_Problem requirements_: With the pictures left out, copy the listing below exactly.

==== Material provided

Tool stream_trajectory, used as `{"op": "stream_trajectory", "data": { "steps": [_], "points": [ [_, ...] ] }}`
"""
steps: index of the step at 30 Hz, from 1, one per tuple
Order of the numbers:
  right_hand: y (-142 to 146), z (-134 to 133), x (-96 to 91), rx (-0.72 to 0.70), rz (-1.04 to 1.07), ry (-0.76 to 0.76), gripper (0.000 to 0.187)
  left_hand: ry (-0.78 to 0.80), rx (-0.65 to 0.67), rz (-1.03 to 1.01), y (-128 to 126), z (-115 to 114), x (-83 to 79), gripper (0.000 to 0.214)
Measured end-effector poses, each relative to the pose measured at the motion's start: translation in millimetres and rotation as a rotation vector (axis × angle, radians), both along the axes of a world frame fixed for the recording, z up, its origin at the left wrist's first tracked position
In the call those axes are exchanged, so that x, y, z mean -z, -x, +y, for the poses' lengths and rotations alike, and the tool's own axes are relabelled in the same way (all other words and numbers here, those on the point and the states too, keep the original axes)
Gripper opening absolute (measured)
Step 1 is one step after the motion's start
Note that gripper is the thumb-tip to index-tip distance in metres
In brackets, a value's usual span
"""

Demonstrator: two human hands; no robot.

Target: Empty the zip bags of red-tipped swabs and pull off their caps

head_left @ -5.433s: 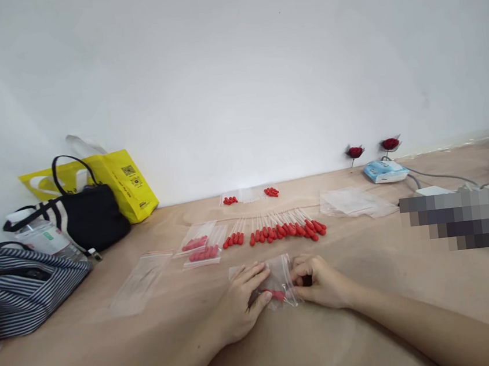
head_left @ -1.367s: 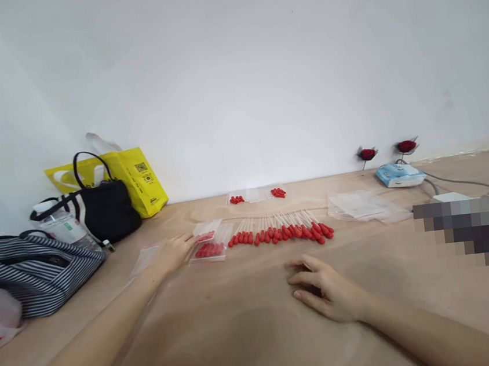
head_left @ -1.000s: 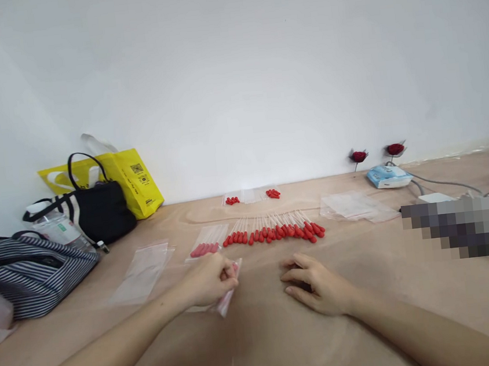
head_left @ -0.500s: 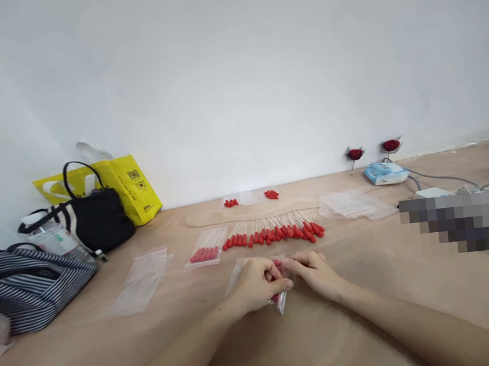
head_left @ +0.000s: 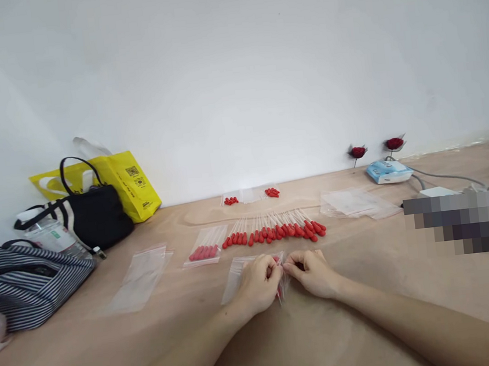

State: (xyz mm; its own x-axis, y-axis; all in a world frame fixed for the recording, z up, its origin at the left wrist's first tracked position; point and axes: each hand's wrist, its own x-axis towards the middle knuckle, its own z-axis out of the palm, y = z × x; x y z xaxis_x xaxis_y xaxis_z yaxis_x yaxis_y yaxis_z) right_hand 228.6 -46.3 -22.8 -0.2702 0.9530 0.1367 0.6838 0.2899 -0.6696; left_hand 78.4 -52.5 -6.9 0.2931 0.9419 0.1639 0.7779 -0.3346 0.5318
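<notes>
Between my two hands is a clear zip-lock bag (head_left: pixel 232 280) with red-tipped sticks inside, mostly covered by my fingers. My left hand (head_left: pixel 261 283) is closed on the bag near its open-looking right end, thumb pressed to the forefinger. Opposite it, my right hand (head_left: pixel 313 272) pinches the bag's right edge with thumb and finger. Just beyond lies a row of white sticks with red tips (head_left: pixel 278 232). To its left is a filled zip-lock bag (head_left: pixel 203 251) holding several such sticks.
Flat clear bags lie at left (head_left: pixel 143 278) and a bag stack (head_left: pixel 355 203) at right. Filled bags (head_left: pixel 250 195) rest by the wall. A striped bag (head_left: pixel 28 287), black handbag (head_left: pixel 95 216) and yellow bag (head_left: pixel 131 186) stand left; a tissue pack (head_left: pixel 388 172) sits right.
My right hand has come in and now pinches the bag's edge. My left thumb has drawn back and up, and the bag's right end is gathered between both hands.
</notes>
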Motion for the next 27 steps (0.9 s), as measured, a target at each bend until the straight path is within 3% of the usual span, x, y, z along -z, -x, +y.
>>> {"op": "stream_trajectory", "data": {
  "steps": [9,14,19,22,27],
  "points": [
    [-4,-2,1.6,0.077,-0.016,-0.090,0.020,-0.105,-0.085,0.050,14,1,-6.0,0.024],
    [-8,1,5.0,0.082,0.026,-0.163,0.010,-0.177,0.092,0.076,38,-5,-7.7,0.021],
    [-7,-6,0.4,-0.085,0.143,-0.243,0.011,-0.194,0.215,0.171,64,-5,-0.3,0.038],
    [-7,-11,-4.0,-0.196,0.171,-0.219,0.019,-0.172,0.183,0.165,66,-3,3.6,0.037],
    [-6,-12,-5.9,-0.265,0.191,-0.166,0.022,-0.265,0.133,0.144,58,-2,5.2,0.031]
  ]
}}
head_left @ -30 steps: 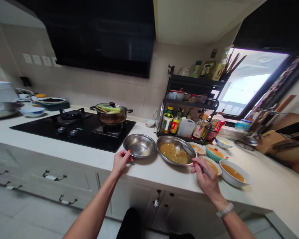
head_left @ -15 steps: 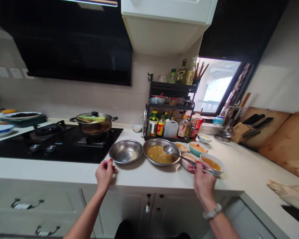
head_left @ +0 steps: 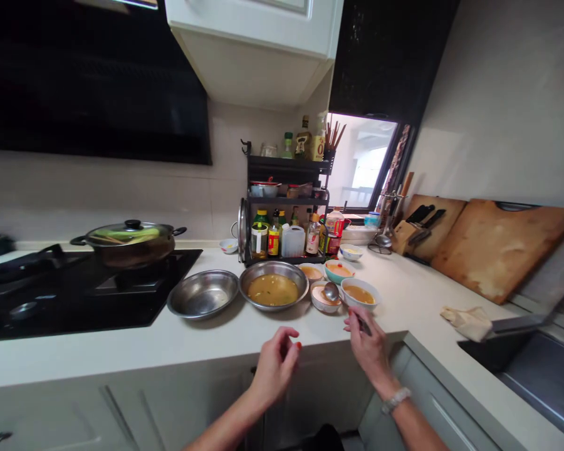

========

_Answer to this task_:
Tool stream_trajectory, used as `{"op": "stream_trajectory", "data": { "steps": [_], "points": [ [_, ...] ] }}`
"""
steps: index of the step at 30 Hz, from 1, one per tuple
Order of the numbers:
  right_hand: y (-142 to 146), z (-134 to 133), x (-96 to 91), rx (-0.72 to 0.70), rz (-1.04 to 1.07), ry (-0.76 to 0.76), gripper (0.000 to 0.187)
  left_hand: ry (-0.78 to 0.80), rx (-0.65 to 0.67), rz (-1.03 to 1.01), y (-128 to 126), z (-115 to 114), x (-83 to 79), gripper (0.000 to 0.214)
Measured end-effector poses, each relative to the pose measured at the motion's start: translation in millimetres and rotation as a rotation vector (axis × angle, radians), both along the axes of a world frame fixed for the recording, z up, its origin at the left wrist's first tracked position
In the call those axes are exchanged, so that x, y, z mean -z, -x, +y, for the poses' lengths and rotations alike, and the tool's own axes are relabelled in the same way (all other words and numbers here, those on the point and the states too, keep the original axes)
Gripper opening absolute (measured)
Step 1 is one step after the motion's start
Note that gripper is the thumb-tip to index-tip distance in metres
In brackets, a value's usual span
"""

Demonstrator: two human hands; no robot.

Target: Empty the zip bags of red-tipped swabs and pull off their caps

head_left @ -5.433s: 
head_left @ -1.367s: 
head_left @ -1.000s: 
head_left @ -0.500s: 
head_left @ +0.000s: 

State: (xyz mm; its own x-axis, y-axis; all in a world frame fixed for the recording, z up, its origin at the left wrist's first tracked position; point and axes: each hand's wrist, its own x-axis towards the middle knuckle, its own z-axis out of the palm, y = z × x; x y z xaxis_x xaxis_y xaxis_z yaxis_x yaxis_y yaxis_z) right_hand 228.6 -46.3 -22.8 -0.2702 0.9530 0.1367 0.6838 0.2899 -0.6696; left_hand 78.4 -52.5 -6.9 0.2931 0.9419 0.1639 0.7779 -0.3346 0.5318
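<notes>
Between my two hands is a clear zip-lock bag (head_left: pixel 232 280) with red-tipped sticks inside, mostly covered by my fingers. My left hand (head_left: pixel 261 283) is closed on the bag near its open-looking right end, thumb pressed to the forefinger. Opposite it, my right hand (head_left: pixel 313 272) pinches the bag's right edge with thumb and finger. Just beyond lies a row of white sticks with red tips (head_left: pixel 278 232). To its left is a filled zip-lock bag (head_left: pixel 203 251) holding several such sticks.
Flat clear bags lie at left (head_left: pixel 143 278) and a bag stack (head_left: pixel 355 203) at right. Filled bags (head_left: pixel 250 195) rest by the wall. A striped bag (head_left: pixel 28 287), black handbag (head_left: pixel 95 216) and yellow bag (head_left: pixel 131 186) stand left; a tissue pack (head_left: pixel 388 172) sits right.
My right hand has come in and now pinches the bag's edge. My left thumb has drawn back and up, and the bag's right end is gathered between both hands.
</notes>
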Motion for the next 27 steps (0.9 s), as measured, a target at each bend until the straight path is within 3% of the usual span, x, y, z along -z, -x, +y.
>>> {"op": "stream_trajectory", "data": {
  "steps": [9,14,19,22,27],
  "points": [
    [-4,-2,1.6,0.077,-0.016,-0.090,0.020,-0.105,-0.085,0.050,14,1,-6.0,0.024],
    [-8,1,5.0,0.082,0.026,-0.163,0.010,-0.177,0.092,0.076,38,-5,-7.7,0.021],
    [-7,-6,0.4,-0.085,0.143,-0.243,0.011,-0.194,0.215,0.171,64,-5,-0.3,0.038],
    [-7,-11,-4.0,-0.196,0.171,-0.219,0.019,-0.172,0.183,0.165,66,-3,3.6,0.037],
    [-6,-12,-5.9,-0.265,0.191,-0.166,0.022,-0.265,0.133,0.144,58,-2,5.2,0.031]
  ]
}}
head_left @ -30 steps: 
head_left @ -15 steps: 
head_left @ +0 steps: 

Nothing further remains in this exercise.